╭─ Given information
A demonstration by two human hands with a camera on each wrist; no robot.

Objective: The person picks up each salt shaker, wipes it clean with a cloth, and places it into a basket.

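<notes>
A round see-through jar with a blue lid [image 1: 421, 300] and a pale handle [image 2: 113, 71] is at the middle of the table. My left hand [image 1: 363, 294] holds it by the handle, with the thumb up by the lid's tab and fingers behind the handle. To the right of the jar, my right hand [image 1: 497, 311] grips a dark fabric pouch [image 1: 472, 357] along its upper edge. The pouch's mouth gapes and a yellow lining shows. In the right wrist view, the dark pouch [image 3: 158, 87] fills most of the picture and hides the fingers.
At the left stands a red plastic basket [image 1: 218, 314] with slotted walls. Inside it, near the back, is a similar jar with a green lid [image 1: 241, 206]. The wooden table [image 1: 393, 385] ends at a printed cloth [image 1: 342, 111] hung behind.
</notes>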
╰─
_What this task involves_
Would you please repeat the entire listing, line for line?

_Response to this exercise_
A demonstration by two human hands with a camera on each wrist; no robot.

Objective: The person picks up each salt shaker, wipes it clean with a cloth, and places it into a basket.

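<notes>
A round see-through jar with a blue lid [image 1: 421, 300] and a pale handle [image 2: 113, 71] is at the middle of the table. My left hand [image 1: 363, 294] holds it by the handle, with the thumb up by the lid's tab and fingers behind the handle. To the right of the jar, my right hand [image 1: 497, 311] grips a dark fabric pouch [image 1: 472, 357] along its upper edge. The pouch's mouth gapes and a yellow lining shows. In the right wrist view, the dark pouch [image 3: 158, 87] fills most of the picture and hides the fingers.
At the left stands a red plastic basket [image 1: 218, 314] with slotted walls. Inside it, near the back, is a similar jar with a green lid [image 1: 241, 206]. The wooden table [image 1: 393, 385] ends at a printed cloth [image 1: 342, 111] hung behind.
</notes>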

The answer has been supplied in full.